9 minute read · December 11, 2024
The Evolution of the Modern Data Team
· Technical Evangelist, Dremio
Business data needs are quickly evolving, and technology is adapting to keep pace. Cloud data warehouses now offer elastic storage and compute. Data lakes have evolved into lakehouses, combining lakes' flexibility with warehouses' reliability. Many organizations are utilizing a hybrid on-prem + cloud data storage strategy. Transformation tools have shifted from proprietary ETL platforms to open-source frameworks that enable software engineering practices on analytics. These technological advances are fundamentally changing how organizations work with data.
Yet many data teams continue to operate as they did in the heavily centralized, transactional data era. Exclusively using traditional Extract, Transform, Load (ETL) constrains organizations from realizing the full potential of modern data platforms. Forward-thinking organizations are embracing an Extract, Load, Transform (ELT) approach that better aligns with cloud-native architectures and provides more flexible, collaborative ways of working.
This shift requires more than just adopting new tools—it demands a complete rethinking of how data teams operate. Roles are advancing, responsibilities are shifting, and new positions like Analytics Engineer have emerged to bridge gaps between data engineering and analytics. Organizations must adapt their team structures, workflows, and skillsets to keep pace with these advances.
The Legacy ETL Approach
The ETL process was the backbone of data integration and preparation in traditional data warehousing. Data engineering teams operated as centralized gatekeepers of the data transformation process, handling everything from source system extraction to final data model delivery. This process began with extracting data from source systems, applying complex transformations using specialized ETL tools or custom scripts, and loading the cleaned, transformed data into the target data warehouse.
This workflow led to what many organizations called the "medallion architecture." Data existed in its raw form at the bronze layer. The silver layer contained, cleaned, and standardized data with business rules applied. Finally, the gold layer presented fully transformed, analysis-ready data models that business users and analysts could consume.

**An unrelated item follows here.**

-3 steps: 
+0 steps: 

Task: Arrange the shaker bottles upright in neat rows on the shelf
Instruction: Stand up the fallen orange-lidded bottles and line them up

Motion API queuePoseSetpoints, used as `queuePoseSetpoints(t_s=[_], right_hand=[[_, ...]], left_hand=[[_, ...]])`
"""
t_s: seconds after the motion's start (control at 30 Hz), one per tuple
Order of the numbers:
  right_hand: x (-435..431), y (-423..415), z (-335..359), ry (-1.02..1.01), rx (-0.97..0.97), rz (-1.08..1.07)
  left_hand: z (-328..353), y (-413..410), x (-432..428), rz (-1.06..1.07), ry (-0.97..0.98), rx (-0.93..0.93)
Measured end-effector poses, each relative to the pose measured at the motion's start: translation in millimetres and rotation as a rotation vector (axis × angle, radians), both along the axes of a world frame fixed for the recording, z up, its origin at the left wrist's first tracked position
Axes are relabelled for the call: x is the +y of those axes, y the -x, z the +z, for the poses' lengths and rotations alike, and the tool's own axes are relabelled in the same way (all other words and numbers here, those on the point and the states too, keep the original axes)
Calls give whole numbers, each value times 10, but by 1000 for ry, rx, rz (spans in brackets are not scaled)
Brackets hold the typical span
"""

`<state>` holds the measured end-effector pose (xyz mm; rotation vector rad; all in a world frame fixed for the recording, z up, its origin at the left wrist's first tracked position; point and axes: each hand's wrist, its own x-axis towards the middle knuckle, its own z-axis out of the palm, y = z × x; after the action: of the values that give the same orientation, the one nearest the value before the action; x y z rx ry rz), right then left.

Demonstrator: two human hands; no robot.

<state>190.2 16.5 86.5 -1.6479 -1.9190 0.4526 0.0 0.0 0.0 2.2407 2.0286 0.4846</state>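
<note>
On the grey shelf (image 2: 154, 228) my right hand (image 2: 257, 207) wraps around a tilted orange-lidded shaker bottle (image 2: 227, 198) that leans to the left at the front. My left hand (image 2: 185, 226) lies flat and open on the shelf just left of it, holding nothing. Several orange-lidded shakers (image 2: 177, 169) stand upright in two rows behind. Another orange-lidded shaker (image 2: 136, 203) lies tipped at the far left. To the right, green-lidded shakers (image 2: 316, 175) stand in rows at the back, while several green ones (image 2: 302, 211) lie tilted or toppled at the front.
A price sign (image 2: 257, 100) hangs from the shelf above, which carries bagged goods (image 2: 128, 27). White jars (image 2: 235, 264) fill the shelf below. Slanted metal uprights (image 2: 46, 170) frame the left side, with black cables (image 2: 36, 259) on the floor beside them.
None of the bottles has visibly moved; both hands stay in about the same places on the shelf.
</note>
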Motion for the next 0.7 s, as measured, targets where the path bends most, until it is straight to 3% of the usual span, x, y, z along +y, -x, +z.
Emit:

Challenges of Traditional ETL
While the traditional ETL approach provided control and consistency, it created several challenges. The centralized nature of ETL meant that data engineers became bottlenecks in the data delivery process. Business teams often waited weeks or months for new data models or changes to existing ones, as every transformation had to flow through the engineering team. This created friction between technical and business teams, with analysts frustrated by their inability to iterate on data models to meet changing business needs quickly.
The transformation-first approach meant raw data was often lost or inaccessible. If business requirements changed or errors were discovered in transformation logic, teams frequently needed to re-extract data from source systems, leading to inefficiencies and potential data loss. The rigid nature of traditional ETL tools also made adapting to changing data volumes and varieties difficult.
The Emergence of ELT
The rise of cloud computing and modern data lakes fundamentally changed this dynamic. Rather than transforming data before loading it into the warehouse, organizations began adopting an Extract, Load, Transform (ELT) approach. In this paradigm, raw data is loaded directly into the data lake, with transformations performed afterward.
Several technological advances enabled this shift. Modern transformation tools like dbt brought software engineering best practices to analytics, allowing for version-controlled, tested, and documented transformations. These advances made it possible to store raw data indefinitely and transform it on demand.
The Benefits of ELT
The modern ELT approach offers several fundamental advantages over legacy ETL. It preserves raw data in its original form, creating an immutable record that can be transformed differently depending on the specific purpose. Preserving raw data allows teams to reprocess historical data when business rules change without needing to re-extract from source systems.
ELT also improves processing efficiency by leveraging the powerful parallel processing capabilities of modern data storage systems. Transformations can be scaled up or down based on need, and multiple transformations can run simultaneously on the same dataset. This flexibility allows organizations to optimize their resource usage and control costs.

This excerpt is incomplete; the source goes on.